# [EXERCISE OBJECTIVE]
From the first line to the last, please write out the data exactly.

START DATA SHOWN

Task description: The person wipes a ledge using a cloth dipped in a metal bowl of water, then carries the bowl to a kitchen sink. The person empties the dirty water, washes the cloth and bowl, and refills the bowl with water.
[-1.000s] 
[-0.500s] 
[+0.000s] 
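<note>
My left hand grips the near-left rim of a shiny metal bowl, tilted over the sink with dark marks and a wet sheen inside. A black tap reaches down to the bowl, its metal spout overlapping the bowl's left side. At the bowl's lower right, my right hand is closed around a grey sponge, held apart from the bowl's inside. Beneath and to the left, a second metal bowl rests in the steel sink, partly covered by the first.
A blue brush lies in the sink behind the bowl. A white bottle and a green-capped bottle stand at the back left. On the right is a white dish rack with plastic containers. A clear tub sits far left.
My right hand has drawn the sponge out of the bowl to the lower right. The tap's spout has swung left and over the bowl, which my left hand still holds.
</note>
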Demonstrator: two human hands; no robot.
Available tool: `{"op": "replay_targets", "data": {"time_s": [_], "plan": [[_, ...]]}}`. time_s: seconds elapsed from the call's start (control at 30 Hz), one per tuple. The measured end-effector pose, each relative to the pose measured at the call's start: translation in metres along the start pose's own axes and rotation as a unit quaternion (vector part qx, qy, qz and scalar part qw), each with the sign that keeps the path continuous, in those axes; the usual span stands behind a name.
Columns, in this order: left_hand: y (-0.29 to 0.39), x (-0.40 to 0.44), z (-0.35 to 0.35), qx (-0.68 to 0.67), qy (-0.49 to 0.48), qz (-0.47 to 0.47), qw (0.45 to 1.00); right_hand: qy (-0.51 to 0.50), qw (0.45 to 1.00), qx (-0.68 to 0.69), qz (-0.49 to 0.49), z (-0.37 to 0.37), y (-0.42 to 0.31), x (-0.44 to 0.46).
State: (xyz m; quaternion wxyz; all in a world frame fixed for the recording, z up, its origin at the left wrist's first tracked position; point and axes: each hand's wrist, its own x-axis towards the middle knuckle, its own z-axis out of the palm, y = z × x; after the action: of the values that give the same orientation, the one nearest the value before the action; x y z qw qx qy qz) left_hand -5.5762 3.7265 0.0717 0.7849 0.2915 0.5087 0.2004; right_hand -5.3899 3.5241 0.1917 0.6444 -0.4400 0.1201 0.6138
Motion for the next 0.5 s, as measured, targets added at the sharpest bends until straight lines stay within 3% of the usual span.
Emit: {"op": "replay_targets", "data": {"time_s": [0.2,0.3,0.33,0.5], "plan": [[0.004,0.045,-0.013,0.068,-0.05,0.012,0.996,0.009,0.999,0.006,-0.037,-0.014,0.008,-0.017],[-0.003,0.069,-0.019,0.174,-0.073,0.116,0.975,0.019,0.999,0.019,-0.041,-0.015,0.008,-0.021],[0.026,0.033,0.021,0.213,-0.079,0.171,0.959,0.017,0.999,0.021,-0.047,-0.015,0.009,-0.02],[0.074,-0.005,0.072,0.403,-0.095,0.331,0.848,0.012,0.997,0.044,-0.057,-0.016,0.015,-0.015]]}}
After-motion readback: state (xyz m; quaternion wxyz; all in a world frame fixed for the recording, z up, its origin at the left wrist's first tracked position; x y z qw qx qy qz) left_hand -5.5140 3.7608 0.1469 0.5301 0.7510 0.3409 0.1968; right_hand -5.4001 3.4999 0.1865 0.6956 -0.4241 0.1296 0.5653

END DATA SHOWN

# [ANSWER TO THE PROBLEM]
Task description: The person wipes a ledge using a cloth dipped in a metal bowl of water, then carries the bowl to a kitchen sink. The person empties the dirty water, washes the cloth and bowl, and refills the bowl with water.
[-1.000s] 
[-0.500s] 
[+0.000s] 
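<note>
My left hand grips the near-left rim of a shiny metal bowl, tilted over the sink with dark marks and a wet sheen inside. A black tap reaches down to the bowl, its metal spout overlapping the bowl's left side. At the bowl's lower right, my right hand is closed around a grey sponge, held apart from the bowl's inside. Beneath and to the left, a second metal bowl rests in the steel sink, partly covered by the first.
A blue brush lies in the sink behind the bowl. A white bottle and a green-capped bottle stand at the back left. On the right is a white dish rack with plastic containers. A clear tub sits far left.
My right hand has drawn the sponge out of the bowl to the lower right. The tap's spout has swung left and over the bowl, which my left hand still holds.
</note>
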Demonstrator: two human hands; no robot.
Available tool: `{"op": "replay_targets", "data": {"time_s": [_], "plan": [[_, ...]]}}`. time_s: seconds elapsed from the call's start (control at 30 Hz), one per tuple. The measured end-effector pose, each relative to the pose measured at the call's start: translation in metres along the start pose's own axes and rotation as a unit quaternion (vector part qx, qy, qz and scalar part qw), each with the sign that keeps the path continuous, in those axes; the usual span stands behind a name.
Columns, in this order: left_hand: y (-0.29 to 0.39), x (-0.40 to 0.44), z (-0.35 to 0.35), qx (-0.68 to 0.67), qy (-0.49 to 0.48), qz (-0.47 to 0.47), qw (0.45 to 1.00); right_hand: qy (-0.51 to 0.50), qw (0.45 to 1.00), qx (-0.68 to 0.69), qz (-0.49 to 0.49), z (-0.37 to 0.37), y (-0.42 to 0.31), x (-0.44 to 0.46).
State: (xyz m; quaternion wxyz; all in a world frame fixed for the recording, z up, its origin at the left wrist's first tracked position; point and axes: each hand's wrist, its own x-axis towards the middle knuckle, its own z-axis out of the palm, y = z × x; after the action: of the values that give the same orientation, the one nearest the value before the action; x y z qw qx qy qz) left_hand -5.5762 3.7265 0.0717 0.7849 0.2915 0.5087 0.2004; right_hand -5.3899 3.5241 0.1917 0.6444 -0.4400 0.1201 0.6138
Motion for the next 0.5 s, as measured, targets added at the sharpest bends until straight lines stay within 3% of the usual span.
Emit: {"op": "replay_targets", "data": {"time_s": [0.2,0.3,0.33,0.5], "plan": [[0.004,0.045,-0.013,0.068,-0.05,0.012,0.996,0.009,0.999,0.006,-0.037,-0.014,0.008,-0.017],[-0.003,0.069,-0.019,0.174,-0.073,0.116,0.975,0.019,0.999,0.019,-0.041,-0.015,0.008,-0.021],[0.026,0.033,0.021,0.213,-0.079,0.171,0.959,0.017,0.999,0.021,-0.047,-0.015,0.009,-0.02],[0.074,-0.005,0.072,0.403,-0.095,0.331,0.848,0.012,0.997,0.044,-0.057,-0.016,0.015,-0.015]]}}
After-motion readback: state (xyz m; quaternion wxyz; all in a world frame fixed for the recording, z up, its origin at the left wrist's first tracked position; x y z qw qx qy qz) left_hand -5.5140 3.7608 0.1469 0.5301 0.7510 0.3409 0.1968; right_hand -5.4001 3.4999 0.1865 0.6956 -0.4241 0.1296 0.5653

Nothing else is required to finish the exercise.